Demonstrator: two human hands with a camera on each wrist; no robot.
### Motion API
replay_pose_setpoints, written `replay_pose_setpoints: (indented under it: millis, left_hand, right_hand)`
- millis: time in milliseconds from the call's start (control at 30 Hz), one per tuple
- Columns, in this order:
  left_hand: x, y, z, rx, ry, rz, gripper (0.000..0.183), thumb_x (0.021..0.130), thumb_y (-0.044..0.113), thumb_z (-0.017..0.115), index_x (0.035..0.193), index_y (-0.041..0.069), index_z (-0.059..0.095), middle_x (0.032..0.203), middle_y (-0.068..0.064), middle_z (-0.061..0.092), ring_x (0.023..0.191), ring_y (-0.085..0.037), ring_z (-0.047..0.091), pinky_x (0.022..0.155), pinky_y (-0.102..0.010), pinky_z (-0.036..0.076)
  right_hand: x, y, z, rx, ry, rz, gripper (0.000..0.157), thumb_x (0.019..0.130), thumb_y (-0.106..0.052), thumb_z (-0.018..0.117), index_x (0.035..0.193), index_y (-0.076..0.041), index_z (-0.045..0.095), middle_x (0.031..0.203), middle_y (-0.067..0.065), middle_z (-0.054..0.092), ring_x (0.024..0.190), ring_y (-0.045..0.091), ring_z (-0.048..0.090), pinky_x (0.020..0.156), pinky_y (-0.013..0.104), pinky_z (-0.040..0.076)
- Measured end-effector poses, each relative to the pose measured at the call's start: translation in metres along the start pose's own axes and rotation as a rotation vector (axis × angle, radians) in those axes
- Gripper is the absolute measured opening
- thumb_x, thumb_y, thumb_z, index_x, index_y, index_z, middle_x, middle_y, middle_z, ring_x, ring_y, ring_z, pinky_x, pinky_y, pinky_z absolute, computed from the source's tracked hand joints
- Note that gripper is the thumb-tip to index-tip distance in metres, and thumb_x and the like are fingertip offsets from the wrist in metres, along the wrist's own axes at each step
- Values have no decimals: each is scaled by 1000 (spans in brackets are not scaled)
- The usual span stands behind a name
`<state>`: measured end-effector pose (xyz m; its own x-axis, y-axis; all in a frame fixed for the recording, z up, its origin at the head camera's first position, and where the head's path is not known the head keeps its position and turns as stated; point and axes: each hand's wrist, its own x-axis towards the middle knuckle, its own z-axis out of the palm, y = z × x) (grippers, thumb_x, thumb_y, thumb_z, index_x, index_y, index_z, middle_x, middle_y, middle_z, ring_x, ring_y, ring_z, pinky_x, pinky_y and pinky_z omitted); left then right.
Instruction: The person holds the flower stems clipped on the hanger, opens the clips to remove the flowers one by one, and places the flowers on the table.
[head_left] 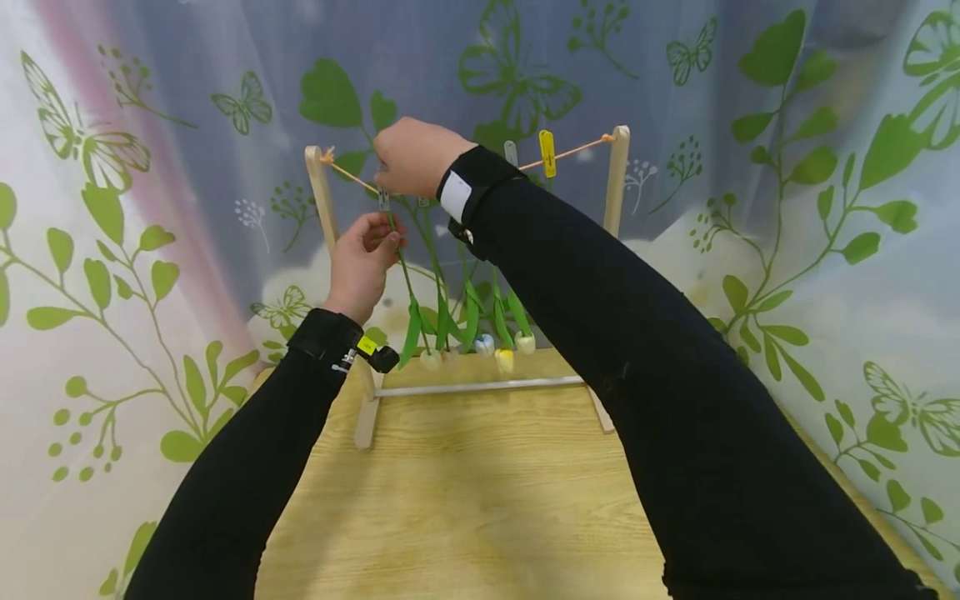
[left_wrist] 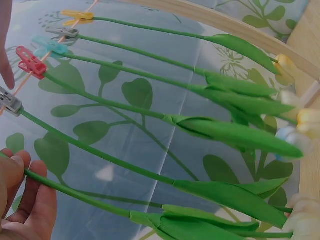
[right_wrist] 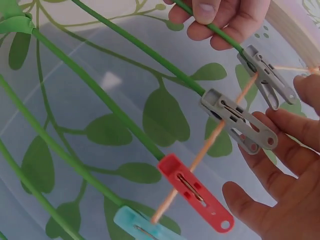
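Left hand (head_left: pixel 362 258): thumb and fingers pinch the end stem (left_wrist: pixel 85 197), just below the cord (right_wrist: pixel 205 147).
Right hand (head_left: pixel 422 157): fingers parted about the handles of the end clip (right_wrist: pixel 267 73), by the cord; contact unclear.
End clip: astride the cord — a shallow bite could drop the stem once the pinch loosens.
Neighbouring clip (right_wrist: pixel 237 117): also on the cord; a stray finger might knock it askew.

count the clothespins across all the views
6: from the left post rightwards, first grey clothespin, second grey clothespin, red clothespin, teal clothespin, third grey clothespin, yellow clothespin.
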<state>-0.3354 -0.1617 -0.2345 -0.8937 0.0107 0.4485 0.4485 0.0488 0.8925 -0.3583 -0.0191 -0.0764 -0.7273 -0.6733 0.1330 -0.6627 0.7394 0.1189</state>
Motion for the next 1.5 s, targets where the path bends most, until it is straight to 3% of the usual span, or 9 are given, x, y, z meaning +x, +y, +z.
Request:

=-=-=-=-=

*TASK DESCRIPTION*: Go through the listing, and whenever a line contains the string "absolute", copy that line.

*EXPECTED ANSWER*:
- Gripper is the absolute measured opening
- thumb_x, thumb_y, thumb_z, index_x, index_y, index_z, middle_x, middle_y, middle_z, ring_x, ring_y, ring_z, pinky_x, pinky_y, pinky_z absolute, computed from the source's tracked hand joints

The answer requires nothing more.